Além de magistrado, Martinez é professor de Direito do Trabalho e da Seguridade Social na Universidade Federal da Bahia (UFBA), onde também coordena a Pós-Graduação em Direito do Trabalho. Autor de diversos livros, ele ainda assina uma coluna semanal sobre Direito Previdenciário no Jornal A Tarde.

 

 

Como o senhor avalia o conhecimento da população sobre a aposentadoria? A internet, por exemplo, está repleta de informações sobre previdência pública e privada, inclusive sites com orientações sobre recursos judiciais e benefícios. Até que ponto isso ajuda ou confunde o público? Qual a qualidade da informação? Há informação suficiente?
 
A internet, sem dúvidas, contribui para a difusão do conhecimento (por mais especializado que seja) e torna as pessoas mais conscientes dos seus direitos e deveres. Dois defeitos informativos, entretanto, teimam em produzir mais confusão do que esclarecimento.

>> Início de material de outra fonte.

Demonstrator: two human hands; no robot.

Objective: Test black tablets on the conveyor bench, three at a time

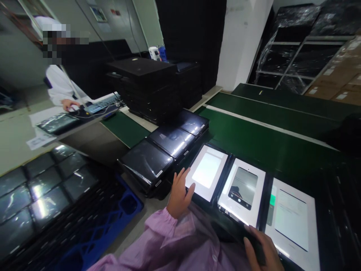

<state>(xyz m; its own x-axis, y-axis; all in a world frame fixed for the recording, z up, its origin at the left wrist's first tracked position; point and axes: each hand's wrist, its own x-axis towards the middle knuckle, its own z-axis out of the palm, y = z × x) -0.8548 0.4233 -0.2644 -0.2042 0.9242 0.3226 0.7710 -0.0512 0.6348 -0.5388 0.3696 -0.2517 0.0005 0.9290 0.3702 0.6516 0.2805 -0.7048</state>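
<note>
Our left hand (178, 194) is at the left screen (207, 169), grip released; right hand (263, 248) near middle screen (241, 188), grip: we can't tell.

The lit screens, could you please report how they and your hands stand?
Left hand open at left screen's edge.
Right hand near middle screen and right screen.
All three lit.
Dark panel stack close beside left hand.

white pillar (242, 41), black panel (191, 26), plastic-wrapped metal shelving (290, 62), green-topped bench (242, 122), grey wall (118, 19), pale floor (14, 139)
</note>
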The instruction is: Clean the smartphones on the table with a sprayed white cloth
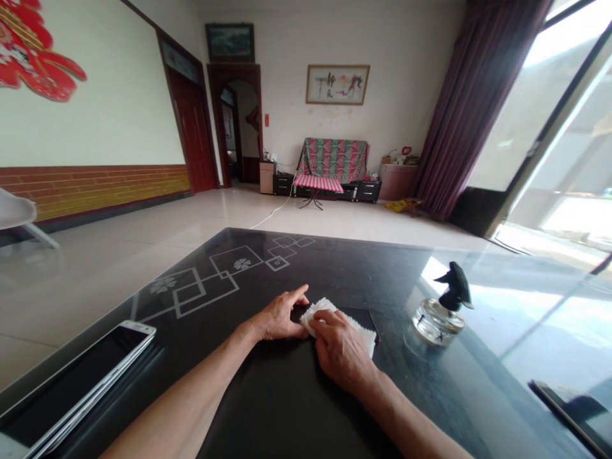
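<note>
**Glossy black bench [335, 268]**

We see stacked phones [81, 389] by its left edge and a pale pattern [242, 263] of squares and flowers near its far left corner. Farther from that edge are a partly covered dark slab [366, 315], a spray bottle [447, 307] and a dark phone [574, 414].

"Where are the hands?"
"The right hand [343, 349] holds a crumpled white wipe [366, 338] against a dark flat object [367, 315] on the glossy black table [268, 395]. The left hand [280, 317] is at the object's left end, thumb and fingers spread."
"And around them?"
"A clear spray bottle [438, 323] with a black top stands to the right, and stacked phones [81, 382] lie on the left, well apart from the hands."
</note>
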Motion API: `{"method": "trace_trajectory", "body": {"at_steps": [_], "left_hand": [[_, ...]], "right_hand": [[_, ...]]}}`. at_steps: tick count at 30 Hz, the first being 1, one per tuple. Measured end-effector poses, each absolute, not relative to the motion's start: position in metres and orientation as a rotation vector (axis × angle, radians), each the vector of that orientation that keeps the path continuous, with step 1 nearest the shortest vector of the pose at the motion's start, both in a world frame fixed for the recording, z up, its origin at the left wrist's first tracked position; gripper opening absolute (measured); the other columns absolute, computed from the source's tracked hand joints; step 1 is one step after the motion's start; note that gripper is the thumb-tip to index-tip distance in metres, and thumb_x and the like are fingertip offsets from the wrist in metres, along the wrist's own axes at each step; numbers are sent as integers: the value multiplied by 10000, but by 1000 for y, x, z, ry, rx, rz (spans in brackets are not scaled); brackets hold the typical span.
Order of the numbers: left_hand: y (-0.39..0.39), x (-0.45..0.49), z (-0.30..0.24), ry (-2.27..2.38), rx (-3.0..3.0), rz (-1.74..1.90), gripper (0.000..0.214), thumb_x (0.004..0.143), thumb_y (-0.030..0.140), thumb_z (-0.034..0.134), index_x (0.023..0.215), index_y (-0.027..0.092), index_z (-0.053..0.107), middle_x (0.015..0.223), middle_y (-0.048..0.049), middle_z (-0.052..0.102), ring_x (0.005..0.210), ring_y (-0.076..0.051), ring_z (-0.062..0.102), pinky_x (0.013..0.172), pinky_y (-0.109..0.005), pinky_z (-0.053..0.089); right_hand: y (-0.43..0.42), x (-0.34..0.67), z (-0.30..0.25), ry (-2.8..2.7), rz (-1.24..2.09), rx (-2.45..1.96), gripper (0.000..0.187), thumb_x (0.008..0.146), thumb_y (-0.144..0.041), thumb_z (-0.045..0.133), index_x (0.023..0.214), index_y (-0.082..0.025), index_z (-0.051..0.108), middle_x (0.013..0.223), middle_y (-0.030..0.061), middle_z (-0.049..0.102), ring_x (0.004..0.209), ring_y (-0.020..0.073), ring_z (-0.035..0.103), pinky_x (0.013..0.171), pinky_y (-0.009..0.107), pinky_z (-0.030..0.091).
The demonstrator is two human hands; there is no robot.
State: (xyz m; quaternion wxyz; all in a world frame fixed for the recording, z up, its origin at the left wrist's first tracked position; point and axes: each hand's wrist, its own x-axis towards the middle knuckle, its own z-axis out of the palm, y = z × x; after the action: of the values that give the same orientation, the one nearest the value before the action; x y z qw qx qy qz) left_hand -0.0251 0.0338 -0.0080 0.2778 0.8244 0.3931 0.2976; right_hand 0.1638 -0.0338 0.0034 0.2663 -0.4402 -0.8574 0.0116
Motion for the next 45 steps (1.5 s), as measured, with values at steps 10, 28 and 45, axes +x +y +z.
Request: {"method": "trace_trajectory", "body": {"at_steps": [10,28,45], "left_hand": [[33,-26,-5,1056,2150,769,974,567,281,802,1423,229,341,1205,-73,585,1113,-252,527,924,-394,443],[36,-32,-7,1001,2212,755,939,614,294,790,1431,258,329,1205,-63,579,1102,-240,533,927,-397,447],[36,-30,-2,1009,2150,696,929,589,227,779,1419,230,361,1227,-87,570,1138,-249,519,944,-402,426]], "right_hand": [[-36,197,3,-2347,65,-1127,371,795,-67,480,1058,-256,662,1102,19,645,962,209,538,872,356,412],[-32,228,-4,-2129,-103,-1348,243,794,-80,495,838,-210,696,974,31,686,859,191,573,836,322,418],[-40,210,5,-2294,8,-1208,370,815,-66,451,1095,-208,646,1125,46,647,956,207,541,872,341,439]]}}
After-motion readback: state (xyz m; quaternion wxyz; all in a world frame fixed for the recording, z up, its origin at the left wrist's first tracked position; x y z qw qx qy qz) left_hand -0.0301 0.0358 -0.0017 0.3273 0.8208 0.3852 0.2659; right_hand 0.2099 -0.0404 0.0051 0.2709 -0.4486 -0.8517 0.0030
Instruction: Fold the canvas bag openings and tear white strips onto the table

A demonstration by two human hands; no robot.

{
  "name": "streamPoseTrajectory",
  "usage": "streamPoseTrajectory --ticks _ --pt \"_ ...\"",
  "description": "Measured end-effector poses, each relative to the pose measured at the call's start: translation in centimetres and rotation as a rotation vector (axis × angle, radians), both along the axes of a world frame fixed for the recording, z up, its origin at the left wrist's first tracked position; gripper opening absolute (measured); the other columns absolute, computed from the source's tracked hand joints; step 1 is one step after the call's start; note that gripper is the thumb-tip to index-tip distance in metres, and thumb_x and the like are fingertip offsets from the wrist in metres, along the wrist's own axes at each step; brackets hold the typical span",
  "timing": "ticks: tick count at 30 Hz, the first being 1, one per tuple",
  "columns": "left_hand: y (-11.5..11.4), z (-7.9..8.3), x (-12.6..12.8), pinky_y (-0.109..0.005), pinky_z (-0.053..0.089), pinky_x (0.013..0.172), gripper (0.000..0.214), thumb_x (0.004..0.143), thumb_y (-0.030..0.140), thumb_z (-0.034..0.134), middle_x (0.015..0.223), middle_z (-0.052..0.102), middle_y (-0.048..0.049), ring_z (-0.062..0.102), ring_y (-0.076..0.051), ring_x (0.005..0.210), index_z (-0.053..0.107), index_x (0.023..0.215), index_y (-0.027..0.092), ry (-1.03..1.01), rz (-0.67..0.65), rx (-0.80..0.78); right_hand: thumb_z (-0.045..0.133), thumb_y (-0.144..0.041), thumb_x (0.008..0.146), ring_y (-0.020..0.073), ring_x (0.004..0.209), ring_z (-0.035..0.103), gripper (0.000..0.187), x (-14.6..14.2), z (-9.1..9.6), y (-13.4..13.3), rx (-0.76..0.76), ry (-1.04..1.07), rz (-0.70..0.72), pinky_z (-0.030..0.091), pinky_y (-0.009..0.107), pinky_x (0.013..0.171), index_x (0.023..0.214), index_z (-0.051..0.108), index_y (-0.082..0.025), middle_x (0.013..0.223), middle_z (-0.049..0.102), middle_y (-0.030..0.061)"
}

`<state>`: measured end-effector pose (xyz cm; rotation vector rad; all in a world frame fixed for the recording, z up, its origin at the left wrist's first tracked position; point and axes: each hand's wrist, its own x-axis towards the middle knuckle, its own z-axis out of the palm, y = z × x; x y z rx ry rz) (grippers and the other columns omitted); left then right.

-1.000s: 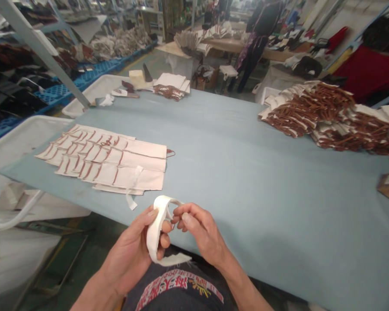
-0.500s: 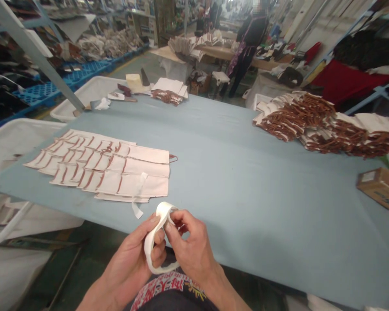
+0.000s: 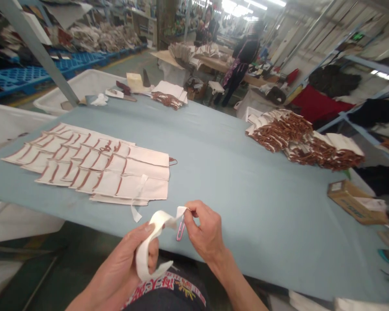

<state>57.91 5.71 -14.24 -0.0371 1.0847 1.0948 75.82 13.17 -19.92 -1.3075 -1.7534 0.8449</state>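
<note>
A white band [image 3: 143, 257], flat like tape or elastic, curls between my hands over the table's near edge. My left hand [image 3: 129, 255] is closed, pinching its middle between thumb and fingers, while a loose tail curves below. At the other end, my right hand [image 3: 205, 229] pinches the tip with thumb and index finger. Just under those fingertips shows a small pink pin-like thing [image 3: 180, 231] with a loop shape; whether it hangs or lies on the table I cannot tell. To the left, overlapping cream fabric pieces [image 3: 145, 172] with brown edging lie in rows.
A short white strip [image 3: 138, 201] lies over the nearest fabric pieces. Brown-edged fabric stacks [image 3: 278, 129] stand at the right, with a cardboard box [image 3: 356, 202] nearer me. Another stack [image 3: 170, 93] and scissors [image 3: 121, 95] are at the back. A person [image 3: 240, 60] stands beyond the table.
My right hand has moved right, drawing the band's end away from my left hand. The closed-looking loop is now an open curl, and the pink thing has come into view.
</note>
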Motion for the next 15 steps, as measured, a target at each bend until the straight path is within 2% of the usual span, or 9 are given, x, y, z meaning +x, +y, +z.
streamPoseTrajectory --ticks 3,6,9,12,15 --pt "-0.2 1.6 -1.5 -0.018 0.043 0.043 0.037 0.077 0.025 0.095 0.057 0.048 0.0084 0.044 -0.006 0.046 0.061 0.066 0.017 -0.133 0.144 0.039 0.058 -0.033 0.100 0.0183 0.068 0.064 0.023 -0.4 -0.9 -0.1 -0.069 0.003 -0.035 0.052 0.031 0.073 0.082 0.068 -0.023 0.075 0.072 0.0036" --pt "-0.1 2.8 -3.4 -0.018 0.042 0.042 0.025 0.085 0.018 0.086 0.059 0.047 0.0086 0.042 -0.005 0.045 0.064 0.073 0.017 -0.180 0.231 0.085 0.054 -0.042 0.104 0.0181 0.065 0.064 0.032 -1.0 -1.9 -0.9 -0.152 0.034 -0.035 0.052 0.028 0.064 0.081 0.065 -0.022 0.072 0.071 0.0035" --pt "0.6 3.3 -5.6 -0.018 0.046 0.044 0.017 0.086 0.016 0.084 0.060 0.048 0.0083 0.044 -0.005 0.046 0.069 0.078 0.015 -0.170 0.239 0.144 0.052 -0.048 0.105 0.0178 0.063 0.063 0.039 -1.6 -2.8 -2.2 -0.227 0.065 -0.043 0.051 0.028 0.061 0.081 0.064 -0.021 0.071 0.069 0.0032" --pt "1.9 3.6 -8.0 -0.019 0.050 0.045 0.006 0.092 0.009 0.071 0.064 0.052 0.0058 0.047 -0.008 0.048 0.072 0.090 0.015 -0.065 0.209 0.261 0.053 -0.053 0.104 0.0175 0.063 0.062 0.043 -2.3 -3.8 -3.4 -0.284 0.086 -0.060 0.051 0.030 0.064 0.081 0.066 -0.019 0.071 0.068 0.0026" --pt "3.6 4.4 -9.8 -0.019 0.053 0.046 0.016 0.098 0.007 0.057 0.076 0.063 0.0005 0.050 -0.008 0.050 0.070 0.094 0.015 0.058 0.193 0.343 0.056 -0.056 0.102 0.0178 0.064 0.061 0.044 -3.4 -4.9 -4.3 -0.326 0.099 -0.083 0.049 0.030 0.065 0.081 0.067 -0.019 0.069 0.066 0.0020"
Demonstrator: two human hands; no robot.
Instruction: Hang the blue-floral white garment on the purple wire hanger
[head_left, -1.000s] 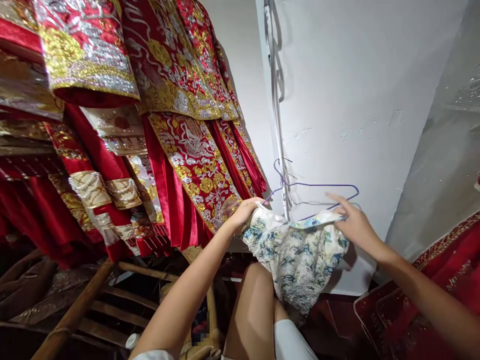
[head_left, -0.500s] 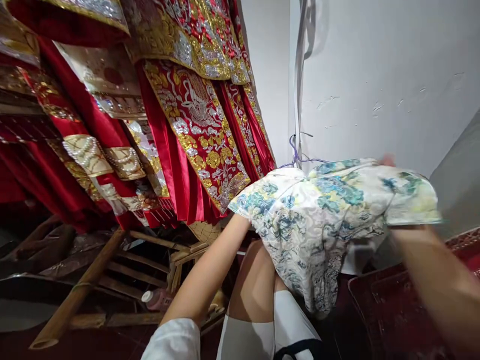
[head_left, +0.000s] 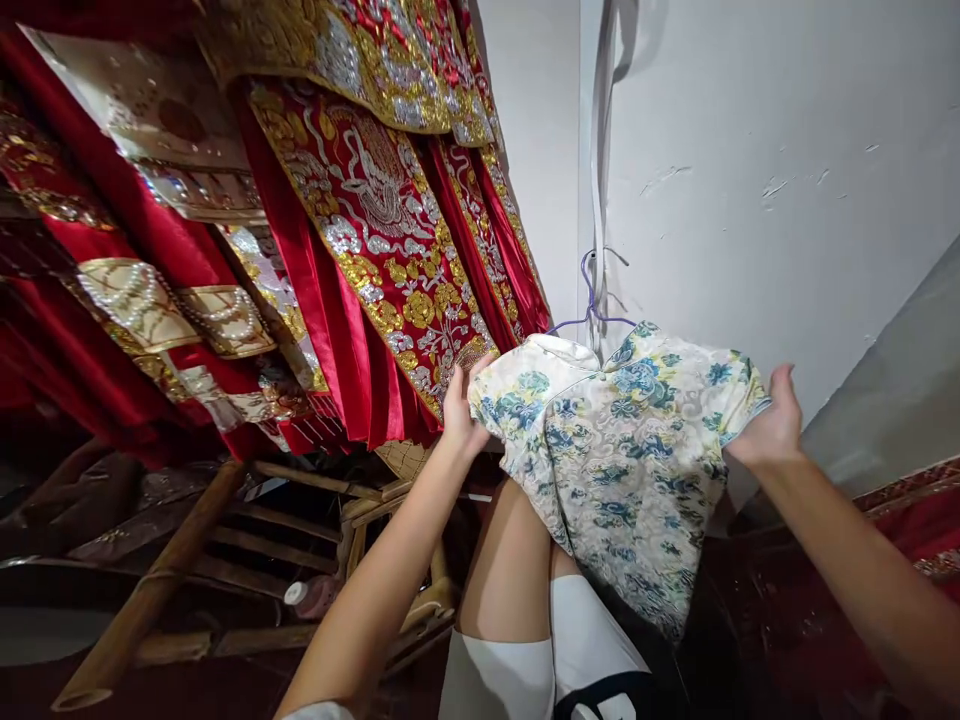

O primeiro é o superficialismo, comportamento que faz com que as pessoas satisfaçam-se com o que ligeiramente leem, permitindo que elas saibam, como dizia uma música dos anos 80, "de quase tudo um pouco, e quase tudo mal"... O usuário da internet, a propósito, normalmente acredita que uma frase será suficiente para resolver o seu problema. Isso, entretanto, não é uma verdade, notadamente na área previdenciária, onde existem muitas exceções às regras e diversos pressupostos especialmente para conquistar a tão sonhada aposentadoria.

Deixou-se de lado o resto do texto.